LOL...you make a good point. We laugh, though I believe it is moving toward an extreme that is no longer humorous.

Kenneth had to do a lot of persuading....lots of it...to convince everyone that the IMS/Goldstein method & attainment wasn't the end of it all. He still points out that it was wrong of Goldstein to presume that just because he progressed no farther, there was nothing more to attain. (What I call "Unconscious Arrogance".) That it wasn't all magic & make-believe...that one could, through different methods & systems etc., go farther than the other purported.

Yet when Kenneth hit a wall & could progress no more, he became "the pot calling the kettle black" and claimed that anyone who believed that there was more out there was believing in "charlatans & medieval mysticism". He also presumed that the wall he hit was Arahantship. Regardless of how one defines Arahantship, most all definitions agree it is the end of attainments. The fact that he's had recent further attainments should be a good time for him to do some soul-searching (pun intended!). Yet he constantly says that anyone claiming an attainment or knowledge beyond his sttainment/knowledge is a "charlatan"?

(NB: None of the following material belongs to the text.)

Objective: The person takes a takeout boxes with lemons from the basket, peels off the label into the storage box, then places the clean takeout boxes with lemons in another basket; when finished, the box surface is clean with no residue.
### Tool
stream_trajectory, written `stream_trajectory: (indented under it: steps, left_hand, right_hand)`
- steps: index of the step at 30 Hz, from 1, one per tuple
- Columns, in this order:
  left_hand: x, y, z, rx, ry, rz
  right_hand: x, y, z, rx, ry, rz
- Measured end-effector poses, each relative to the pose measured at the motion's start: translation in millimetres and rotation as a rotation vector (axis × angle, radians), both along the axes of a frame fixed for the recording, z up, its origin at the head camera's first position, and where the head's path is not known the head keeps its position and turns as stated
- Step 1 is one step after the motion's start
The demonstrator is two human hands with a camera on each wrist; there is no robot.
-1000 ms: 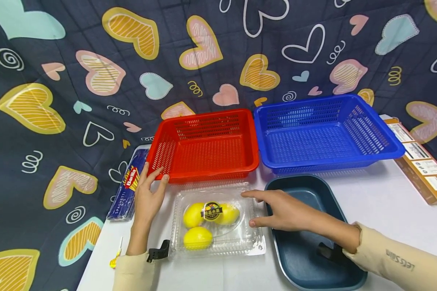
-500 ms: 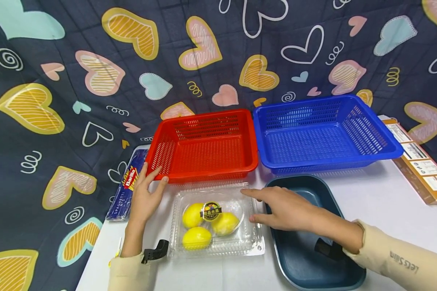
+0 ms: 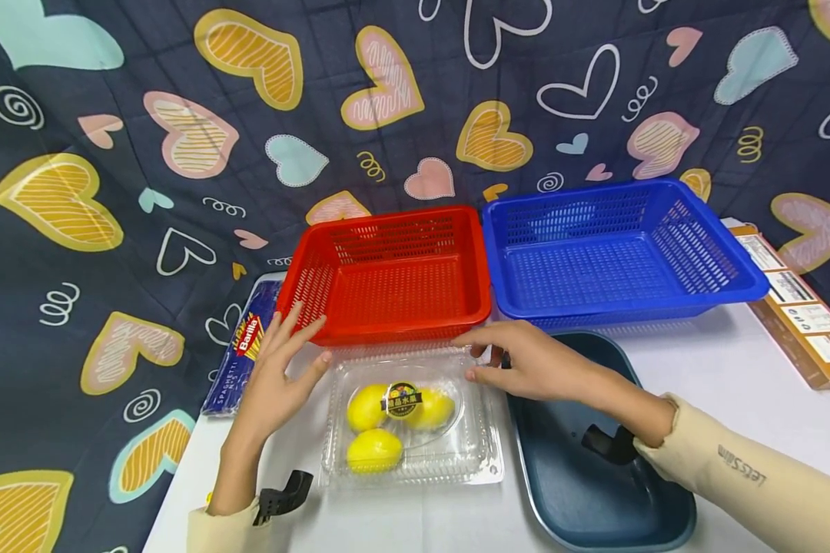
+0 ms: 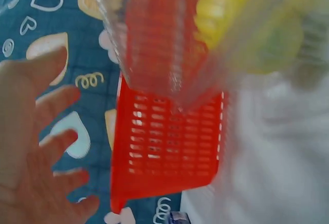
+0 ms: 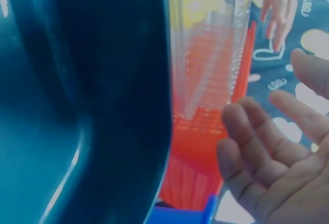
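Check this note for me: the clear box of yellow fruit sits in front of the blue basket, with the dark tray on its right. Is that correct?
One thing is wrong: the clear box of yellow fruit sits in front of the red basket, as the head view shows. The dark tray is on its right.

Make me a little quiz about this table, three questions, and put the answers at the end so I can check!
1. How many yellow fruits show inside the clear box?
2. True or false: in the head view, the red basket is left of the blue basket.
3. Fill in: in the head view, the ____ hand partly hides the dark tray.

Key: 1. Three. 2. True. 3. Right, so the right hand.
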State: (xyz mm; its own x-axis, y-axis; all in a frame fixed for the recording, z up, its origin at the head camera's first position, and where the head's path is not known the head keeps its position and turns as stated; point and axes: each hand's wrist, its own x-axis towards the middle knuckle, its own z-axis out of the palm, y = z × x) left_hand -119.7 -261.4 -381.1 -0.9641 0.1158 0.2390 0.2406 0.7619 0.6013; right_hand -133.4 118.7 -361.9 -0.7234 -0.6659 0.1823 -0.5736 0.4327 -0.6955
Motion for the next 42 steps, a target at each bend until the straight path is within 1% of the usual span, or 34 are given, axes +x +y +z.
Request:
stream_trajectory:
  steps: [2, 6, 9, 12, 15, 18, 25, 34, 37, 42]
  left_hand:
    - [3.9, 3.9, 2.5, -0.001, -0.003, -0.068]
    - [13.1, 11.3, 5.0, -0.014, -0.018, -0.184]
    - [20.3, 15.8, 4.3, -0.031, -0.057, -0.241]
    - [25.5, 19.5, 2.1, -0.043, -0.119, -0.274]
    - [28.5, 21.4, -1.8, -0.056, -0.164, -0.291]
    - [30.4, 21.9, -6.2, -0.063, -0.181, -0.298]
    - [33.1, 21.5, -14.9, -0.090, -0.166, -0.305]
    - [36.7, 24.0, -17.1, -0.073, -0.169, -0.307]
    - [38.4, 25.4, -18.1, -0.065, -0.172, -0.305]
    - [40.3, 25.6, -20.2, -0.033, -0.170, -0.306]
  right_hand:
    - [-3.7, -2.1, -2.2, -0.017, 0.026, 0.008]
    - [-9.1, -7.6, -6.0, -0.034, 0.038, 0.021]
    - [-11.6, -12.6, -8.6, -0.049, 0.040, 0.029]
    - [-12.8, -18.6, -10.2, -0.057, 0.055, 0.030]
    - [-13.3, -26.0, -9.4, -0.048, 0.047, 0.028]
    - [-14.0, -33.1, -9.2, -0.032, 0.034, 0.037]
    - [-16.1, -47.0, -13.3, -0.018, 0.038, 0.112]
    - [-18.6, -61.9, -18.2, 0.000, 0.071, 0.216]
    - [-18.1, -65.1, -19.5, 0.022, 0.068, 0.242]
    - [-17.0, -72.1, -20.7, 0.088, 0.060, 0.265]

Pot, meet kettle. Kettle, meet pot. You two should get to know each other better.

I've met quite a few people within the Sri Lankan Forest Tradition that are more advanced than Kenneth, yet they are surprisingly humble...always saying "this is the extent of my knowledge".

Once upon a time, Kenneth just wanted everyone to "get their hands dirty" with practicing...he just wanted you to practice in a way that helped you to progress. That's it. If you practice rightly, you'll see the truth yourself & need no one to interpret it for you.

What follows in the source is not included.